- Le concept moderne du moi chez les Américains repose sur une structure composite, formée entre la pensée de Rousseau, qui met l’accent sur la bonté intérieure, et celle de Franklin, qui voit la vertu comme le fruit de l’action
- Rousseau considérait que l’être humain possédait à l’origine une nature pure, mais que la société et les devoirs la corrompaient, tandis que Franklin soutenait que, plus que l’essence du bien et du mal, ce sont les habitudes d’action qui créent la vertu
- La société américaine passe de l’une à l’autre de ces deux philosophies selon les situations : Rousseau quand il faut pardonner, Franklin quand il faut demander des comptes
- Mais en pratique, le modèle centré sur l’action à la manière de Franklin est le plus extensible : l’idée que les actes répétés façonnent le caractère explique le véritable sens de « Fake it until you make it »
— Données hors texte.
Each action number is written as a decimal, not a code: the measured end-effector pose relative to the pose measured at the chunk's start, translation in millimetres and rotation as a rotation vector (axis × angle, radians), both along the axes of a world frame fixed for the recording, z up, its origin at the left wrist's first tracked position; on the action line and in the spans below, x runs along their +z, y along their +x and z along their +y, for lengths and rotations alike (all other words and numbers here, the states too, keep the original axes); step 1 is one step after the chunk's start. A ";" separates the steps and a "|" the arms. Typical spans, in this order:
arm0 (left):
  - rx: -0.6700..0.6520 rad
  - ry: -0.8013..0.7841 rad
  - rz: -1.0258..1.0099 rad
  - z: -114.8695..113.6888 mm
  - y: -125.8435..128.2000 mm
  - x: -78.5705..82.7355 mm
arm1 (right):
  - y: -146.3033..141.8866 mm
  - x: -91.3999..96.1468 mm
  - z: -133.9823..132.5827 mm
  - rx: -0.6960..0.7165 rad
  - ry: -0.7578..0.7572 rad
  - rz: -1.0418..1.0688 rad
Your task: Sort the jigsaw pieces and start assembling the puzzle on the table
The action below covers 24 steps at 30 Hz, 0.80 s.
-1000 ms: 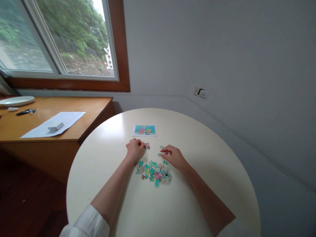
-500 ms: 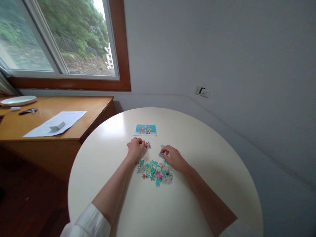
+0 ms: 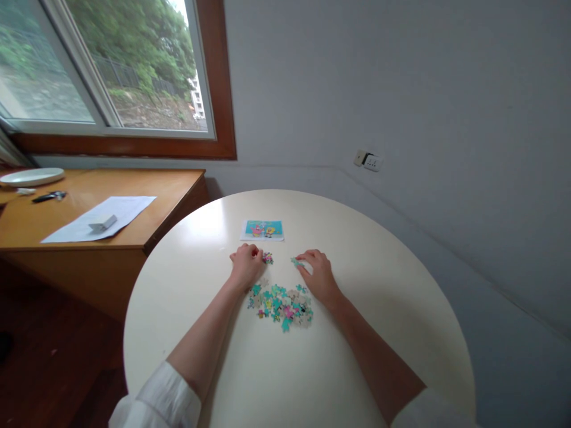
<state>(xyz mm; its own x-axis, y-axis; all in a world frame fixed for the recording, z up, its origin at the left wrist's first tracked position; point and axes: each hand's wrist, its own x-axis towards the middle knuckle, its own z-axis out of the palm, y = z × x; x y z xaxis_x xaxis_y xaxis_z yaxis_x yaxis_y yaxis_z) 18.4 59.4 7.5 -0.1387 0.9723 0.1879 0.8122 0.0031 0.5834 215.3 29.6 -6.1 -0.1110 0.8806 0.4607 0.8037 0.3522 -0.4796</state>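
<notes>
A heap of loose jigsaw pieces [image 3: 282, 304], teal, pink and pale, lies on the round cream table [image 3: 223, 249] between my forearms. My left hand [image 3: 246, 266] rests curled on the table, its fingertips touching a small pink and dark joined cluster of pieces [image 3: 267, 258]. My right hand [image 3: 316, 273] lies just right of the heap, fingers bent down and pinching a teal piece [image 3: 295, 261] against the tabletop. A small picture card [image 3: 263, 229] showing the cartoon image lies flat beyond both hands.
A wooden desk [image 3: 147, 223] adjoins the table on the left, carrying a paper sheet [image 3: 98, 217] with a small grey object, a white plate [image 3: 31, 176] and a dark tool. A window is above it. A wall socket [image 3: 369, 160] sits on the right wall.
My right hand has shifted up and away from the heap, taking the teal piece to the spot just right of the pink cluster. My left hand stayed in place.
</notes>
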 end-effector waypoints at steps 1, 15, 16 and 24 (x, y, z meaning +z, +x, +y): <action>-0.001 0.001 -0.005 0.3 -0.2 -0.5 | -1.4 1.0 -2.1 0.047 -0.013 -0.028; 0.004 0.007 -0.024 -0.4 -0.7 0.0 | 11.7 -8.8 4.0 -0.135 -0.158 -0.165; 0.005 0.006 -0.023 0.0 -0.9 -0.5 | 12.4 -7.7 4.5 -0.145 -0.152 -0.131; 0.010 0.010 -0.028 1.4 -0.9 -1.4 | 24.8 14.9 3.6 0.424 -0.342 0.160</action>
<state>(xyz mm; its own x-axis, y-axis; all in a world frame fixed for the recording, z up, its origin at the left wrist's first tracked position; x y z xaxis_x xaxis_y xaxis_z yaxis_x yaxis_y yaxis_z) 17.5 60.8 6.0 -0.1541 0.9689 0.1934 0.7956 0.0056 0.6059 240.0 33.1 8.8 -0.4394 0.8764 0.1972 0.5341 0.4314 -0.7271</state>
- Il met l’accent sur la formation de soi par l’action et la pratique plutôt que par les émotions, et donne ainsi à l’individu une capacité d’agir (agency) comme moteur du changement
Rousseau et Franklin : contraste entre deux penseurs des Lumières
- Rousseau définissait l’essence de l’être humain par une bonté intérieure et estimait que l’environnement social la déformait
- Selon lui, l’être humain naît pur, mais les obligations et attentes sociales l’éloignent de son moi authentique
- L’échec moral ne vient donc pas de la nature de l’individu, mais de l’influence corruptrice de l’extérieur
- Franklin, à l’inverse, voyait l’être humain comme un être défini par ses actes
- Il n’existe pas de distinction essentielle entre les bons et les mauvais ; il n’existe que des gens qui font le bien et des gens qui font le mal
- La vertu (
virtue) n’est pas innée, elle se forme par l’habitude, selon une éthique résolument pratique
La structure de l’auto-perception dans l’Amérique contemporaine
- La société américaine applique sélectivement ces deux philosophies selon le contexte
- Quand on cherche à se faire pardonner une faute, on invoque une autojustification rousseauiste : « les intentions étaient bonnes »
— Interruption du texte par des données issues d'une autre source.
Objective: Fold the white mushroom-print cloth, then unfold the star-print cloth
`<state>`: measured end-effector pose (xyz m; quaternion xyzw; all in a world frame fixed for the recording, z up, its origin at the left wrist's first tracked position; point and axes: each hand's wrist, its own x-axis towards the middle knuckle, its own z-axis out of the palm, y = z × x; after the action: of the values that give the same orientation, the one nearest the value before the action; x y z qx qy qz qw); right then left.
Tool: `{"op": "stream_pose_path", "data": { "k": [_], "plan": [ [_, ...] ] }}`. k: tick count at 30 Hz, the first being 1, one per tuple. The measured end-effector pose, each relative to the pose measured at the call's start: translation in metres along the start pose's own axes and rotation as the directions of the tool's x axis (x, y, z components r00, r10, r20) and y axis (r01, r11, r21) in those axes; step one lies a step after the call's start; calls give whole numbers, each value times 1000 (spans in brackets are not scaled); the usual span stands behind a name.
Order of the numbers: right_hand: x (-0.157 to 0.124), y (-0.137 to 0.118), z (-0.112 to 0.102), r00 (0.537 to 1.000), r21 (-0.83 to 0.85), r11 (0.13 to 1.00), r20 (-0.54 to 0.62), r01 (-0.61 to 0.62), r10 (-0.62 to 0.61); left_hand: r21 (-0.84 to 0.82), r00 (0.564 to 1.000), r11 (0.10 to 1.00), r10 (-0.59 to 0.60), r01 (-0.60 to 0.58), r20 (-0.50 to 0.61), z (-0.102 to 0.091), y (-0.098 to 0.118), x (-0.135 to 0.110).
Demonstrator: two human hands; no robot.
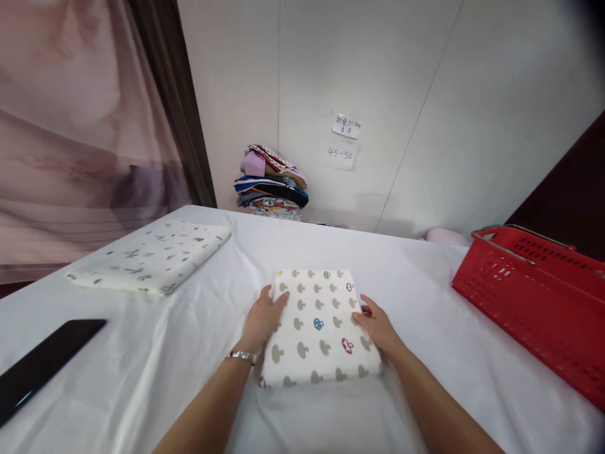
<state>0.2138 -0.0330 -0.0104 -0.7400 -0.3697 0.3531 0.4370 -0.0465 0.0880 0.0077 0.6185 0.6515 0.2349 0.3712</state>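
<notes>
A folded white cloth (309, 325) printed with grey mushrooms and a few coloured ones lies before me on the white-covered table. My left hand (263, 316) grips its left edge, thumb on top and the other fingers along the side, partly hidden. At the opposite edge, my right hand (378, 325) takes hold the same way, its thumb over the print and its fingers curled at the side. A bracelet (243, 357) circles my left wrist. Further left lies a second folded white cloth (155, 255) with small scattered prints, apart from both hands.
A red plastic basket (534, 296) with a metal handle stands at the right. On the left is a flat black object (47, 359), maybe a phone. Folded fabrics (273, 180) are stacked by the wall behind the table (401, 258). A pink curtain (70, 126) hangs left.
</notes>
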Motion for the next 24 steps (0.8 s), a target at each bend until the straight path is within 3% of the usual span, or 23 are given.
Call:
{"op": "stream_pose_path", "data": {
  "k": [3,6,9,12,14,17,18,19,22,24],
  "plan": [
    [17,-10,-7,999,46,999,30,17,-19,-231,997,970,-71,76,32,3,2,-7],
    [45,-29,-20,993,-148,982,-3,116,-117,-511,978,840,-95,180,188,10,9,-22],
    [66,-46,-31,986,-401,903,2,153,-166,-586,957,771,-103,250,272,14,15,-34],
    [61,-53,-30,977,-490,852,1,185,-212,-602,949,745,-138,288,283,14,14,-35],
    [44,-52,-21,939,-535,785,45,312,-342,-619,952,733,-136,283,274,15,9,-30],
    [20,-49,-4,817,-582,609,184,539,-547,-600,978,777,-96,189,183,22,1,-21],
    [17,-48,1,797,-599,563,237,570,-555,-577,986,802,-86,155,145,25,-1,-19],
    [16,-47,4,806,-620,542,282,567,-521,-551,990,824,-82,133,117,27,-2,-17],
    [26,-41,7,882,-704,531,352,471,-315,-504,992,855,-90,122,89,33,-5,-13],
    [36,-35,7,908,-735,532,339,420,-248,-500,991,856,-94,129,94,35,-5,-11]
  ]
}}
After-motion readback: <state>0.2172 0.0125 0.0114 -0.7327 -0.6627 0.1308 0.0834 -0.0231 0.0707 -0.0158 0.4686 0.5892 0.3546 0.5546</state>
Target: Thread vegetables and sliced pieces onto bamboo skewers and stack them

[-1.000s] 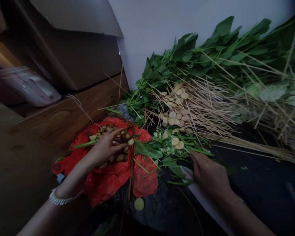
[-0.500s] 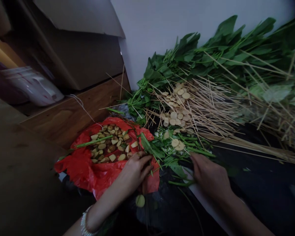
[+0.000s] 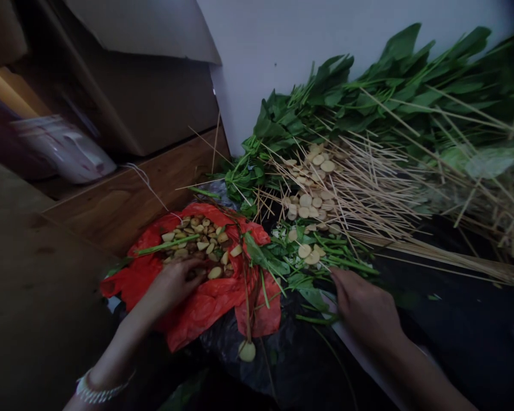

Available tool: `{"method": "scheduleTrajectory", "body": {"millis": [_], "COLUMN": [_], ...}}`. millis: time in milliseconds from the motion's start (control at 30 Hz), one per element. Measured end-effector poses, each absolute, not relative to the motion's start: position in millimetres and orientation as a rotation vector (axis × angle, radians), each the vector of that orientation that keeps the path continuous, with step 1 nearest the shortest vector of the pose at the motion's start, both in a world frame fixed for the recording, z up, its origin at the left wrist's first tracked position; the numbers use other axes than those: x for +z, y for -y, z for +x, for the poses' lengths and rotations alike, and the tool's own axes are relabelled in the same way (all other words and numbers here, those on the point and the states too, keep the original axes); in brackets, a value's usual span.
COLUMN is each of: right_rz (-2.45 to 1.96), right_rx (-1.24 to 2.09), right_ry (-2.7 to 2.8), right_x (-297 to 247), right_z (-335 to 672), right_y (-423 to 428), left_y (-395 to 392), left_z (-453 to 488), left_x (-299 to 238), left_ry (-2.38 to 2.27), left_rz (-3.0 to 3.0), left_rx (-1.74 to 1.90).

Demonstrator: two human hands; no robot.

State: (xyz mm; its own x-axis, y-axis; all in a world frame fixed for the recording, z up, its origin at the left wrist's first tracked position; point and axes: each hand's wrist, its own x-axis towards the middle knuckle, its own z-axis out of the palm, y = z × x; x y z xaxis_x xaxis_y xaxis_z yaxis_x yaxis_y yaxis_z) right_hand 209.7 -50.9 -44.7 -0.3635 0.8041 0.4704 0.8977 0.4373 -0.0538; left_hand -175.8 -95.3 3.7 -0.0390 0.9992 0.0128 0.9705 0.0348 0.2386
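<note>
A big heap of leafy greens (image 3: 389,85) fills the upper right of the frame and leans against the white wall (image 3: 282,34), probably so that the long stalks do not slide down. In front of it, a thick pile of thin wooden sticks (image 3: 389,194) fans out across the right half, with pale round slices (image 3: 312,188) lying among them. A black plastic sheet (image 3: 454,319) is under all this in the lower right, I think to keep the surface below clean.

At the lower centre a red plastic bag (image 3: 205,308) is spread open and flat, and it keeps a heap of small cut pieces (image 3: 197,242) together in one place. The left hand (image 3: 173,282) rests on this bag, palm down with the fingers bent, and the fingertips touch the near edge of the pieces. I cannot tell if it pinches one.

The right hand (image 3: 366,308) lies flat, fingers together, just beside some loose green stalks (image 3: 321,268) right of the bag. It presses on a pale flat thing that I cannot make out.

One round slice (image 3: 247,350) lies alone below the bag. A beaded bracelet (image 3: 96,393) is on the left wrist.
</note>
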Motion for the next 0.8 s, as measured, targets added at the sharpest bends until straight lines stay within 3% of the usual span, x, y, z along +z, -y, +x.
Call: {"method": "scheduleTrajectory", "body": {"millis": [267, 500, 800], "right_rz": [-1.443, -1.394, -1.380], "right_rx": [-0.278, -0.239, -0.196], "right_ry": [2.244, 2.253, 2.268], "right_x": [-47.4, -44.7, -45.0], "right_z": [210.0, 209.2, 208.7], "right_y": [50.5, 51.7, 52.7], "left_y": [57.6, 35.1, 43.8], "left_z": [-170.5, -154.3, -184.2], "left_x": [16.4, -5.0, 12.8], "left_ry": [-2.205, -2.414, -1.949], "left_rz": [1.961, 2.029, 2.194], "left_rx": [0.686, 0.289, 0.255]}}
- Quand on exige des résultats ou des responsabilités, on adopte une logique franklinienne centrée sur ce qui a été fait
- Ces deux philosophies sont certes contradictoires sur le plan logique, mais elles coexistent dans la vie réelle parce qu’elles favorisent la gestion de son image de soi
- Rousseau embellit les intentions et les émotions, Franklin les actions et les accomplissements, satisfaisant chacun à sa manière l’orgueil humain
Réinterpréter « Fake it until you make it »
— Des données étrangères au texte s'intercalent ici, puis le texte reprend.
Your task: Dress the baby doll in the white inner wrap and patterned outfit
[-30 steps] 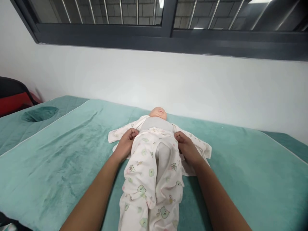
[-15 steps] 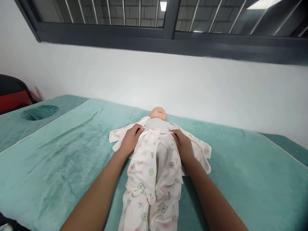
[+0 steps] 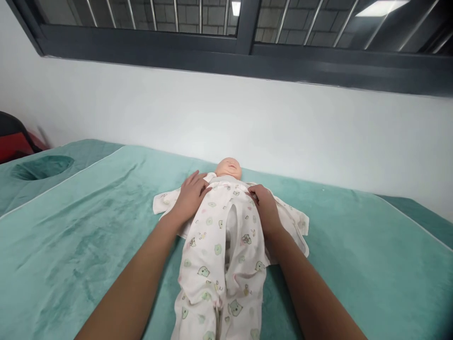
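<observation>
A doll (image 3: 228,167) lies on its back, its head toward the wall. It wears white printed baby trousers (image 3: 208,236) with a split at the crotch, their waistband high on the chest. Beneath it spreads a white baby jacket (image 3: 293,219), sleeves out to both sides. My left hand (image 3: 191,196) rests at the left edge of the waistband, fingers stretched out and thumb against the cloth. On the opposite side, my right hand (image 3: 265,205) has its fingers curled on the waistband. The doll's arms are hidden.
A green padded bed (image 3: 106,226) carries the doll and has a round hole (image 3: 44,167) at the far left. Behind it stands a white wall (image 3: 170,113) below a barred window (image 3: 244,45). A red and black object (image 3: 14,141) is at the left edge.
The trousers' waistband has moved up toward the doll's head and covers more of the grey-white chest. My left hand's fingers have straightened; my right hand stays curled at the waistband.
</observation>
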### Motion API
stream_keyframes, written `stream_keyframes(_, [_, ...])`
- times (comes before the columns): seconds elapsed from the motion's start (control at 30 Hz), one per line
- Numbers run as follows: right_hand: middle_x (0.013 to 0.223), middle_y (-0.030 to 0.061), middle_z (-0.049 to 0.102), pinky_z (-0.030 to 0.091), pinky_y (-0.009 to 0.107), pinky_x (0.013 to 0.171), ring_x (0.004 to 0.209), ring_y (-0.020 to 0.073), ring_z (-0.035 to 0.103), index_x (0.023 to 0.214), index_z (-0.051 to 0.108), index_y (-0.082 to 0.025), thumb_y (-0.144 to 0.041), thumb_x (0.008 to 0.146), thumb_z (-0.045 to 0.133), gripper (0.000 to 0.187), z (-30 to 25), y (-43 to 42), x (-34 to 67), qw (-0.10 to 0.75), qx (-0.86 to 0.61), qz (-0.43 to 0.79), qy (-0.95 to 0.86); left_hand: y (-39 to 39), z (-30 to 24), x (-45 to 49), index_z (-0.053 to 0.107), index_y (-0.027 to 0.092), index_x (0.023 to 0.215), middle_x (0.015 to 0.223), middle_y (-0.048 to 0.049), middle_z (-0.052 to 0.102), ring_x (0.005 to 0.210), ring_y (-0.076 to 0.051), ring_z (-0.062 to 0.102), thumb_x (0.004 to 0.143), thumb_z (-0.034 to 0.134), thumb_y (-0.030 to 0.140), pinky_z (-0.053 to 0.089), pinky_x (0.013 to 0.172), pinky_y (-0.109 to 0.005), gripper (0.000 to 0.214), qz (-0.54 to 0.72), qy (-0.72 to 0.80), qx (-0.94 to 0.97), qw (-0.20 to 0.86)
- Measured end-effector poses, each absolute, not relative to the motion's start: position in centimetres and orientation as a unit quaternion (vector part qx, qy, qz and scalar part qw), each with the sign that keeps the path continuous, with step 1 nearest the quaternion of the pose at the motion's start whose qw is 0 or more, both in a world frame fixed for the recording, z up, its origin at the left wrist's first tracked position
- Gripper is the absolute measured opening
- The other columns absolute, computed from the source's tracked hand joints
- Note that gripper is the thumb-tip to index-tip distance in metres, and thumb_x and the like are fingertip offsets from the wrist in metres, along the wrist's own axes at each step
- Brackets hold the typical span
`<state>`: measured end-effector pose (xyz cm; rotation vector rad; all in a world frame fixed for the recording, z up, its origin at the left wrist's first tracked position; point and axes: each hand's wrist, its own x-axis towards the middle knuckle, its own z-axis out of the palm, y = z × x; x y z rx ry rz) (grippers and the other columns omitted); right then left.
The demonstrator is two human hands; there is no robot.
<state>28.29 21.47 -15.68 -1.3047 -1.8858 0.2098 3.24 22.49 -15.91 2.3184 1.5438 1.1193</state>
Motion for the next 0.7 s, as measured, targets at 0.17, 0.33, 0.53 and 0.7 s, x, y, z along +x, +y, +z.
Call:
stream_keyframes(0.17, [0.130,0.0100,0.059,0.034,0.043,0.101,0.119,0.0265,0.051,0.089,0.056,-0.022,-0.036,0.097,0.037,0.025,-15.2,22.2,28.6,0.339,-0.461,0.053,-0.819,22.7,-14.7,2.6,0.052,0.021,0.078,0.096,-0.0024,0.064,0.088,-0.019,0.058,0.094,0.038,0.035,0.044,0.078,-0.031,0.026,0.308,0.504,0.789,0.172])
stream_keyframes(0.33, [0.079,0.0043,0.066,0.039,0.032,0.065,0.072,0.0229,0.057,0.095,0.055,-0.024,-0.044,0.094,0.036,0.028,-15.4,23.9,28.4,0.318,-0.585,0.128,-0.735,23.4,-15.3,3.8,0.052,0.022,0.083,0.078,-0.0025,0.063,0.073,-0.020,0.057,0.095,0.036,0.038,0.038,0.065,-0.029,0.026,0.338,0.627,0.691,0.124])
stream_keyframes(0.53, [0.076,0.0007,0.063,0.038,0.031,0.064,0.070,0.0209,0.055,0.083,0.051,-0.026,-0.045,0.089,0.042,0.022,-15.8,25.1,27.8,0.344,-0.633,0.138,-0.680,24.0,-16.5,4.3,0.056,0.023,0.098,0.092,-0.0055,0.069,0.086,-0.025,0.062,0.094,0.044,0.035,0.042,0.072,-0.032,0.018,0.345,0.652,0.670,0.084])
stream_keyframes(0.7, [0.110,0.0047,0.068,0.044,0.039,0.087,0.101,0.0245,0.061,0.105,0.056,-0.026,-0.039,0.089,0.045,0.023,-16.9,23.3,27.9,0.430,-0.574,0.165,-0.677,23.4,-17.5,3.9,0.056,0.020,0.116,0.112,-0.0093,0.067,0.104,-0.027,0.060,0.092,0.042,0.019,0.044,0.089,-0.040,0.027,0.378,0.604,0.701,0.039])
- Cette formule, souvent jugée superficielle, correspond en réalité à la philosophie pratique de Franklin
- Si l’on agit « comme si » assez longtemps, ce comportement finit par se fixer en véritable habitude et en identité réelle
- Ce sont les actes répétés qui façonnent le caractère ; la constance de l’action compte davantage que la sincérité de la croyance
- L’exploration de l’intériorité chez Rousseau mène à une introspection sans fin, tandis que l’approche de Franklin rend possible un véritable progrès (
progress)
- La première met l’accent sur « ce que l’on ressent », la seconde sur « ce que l’on produit »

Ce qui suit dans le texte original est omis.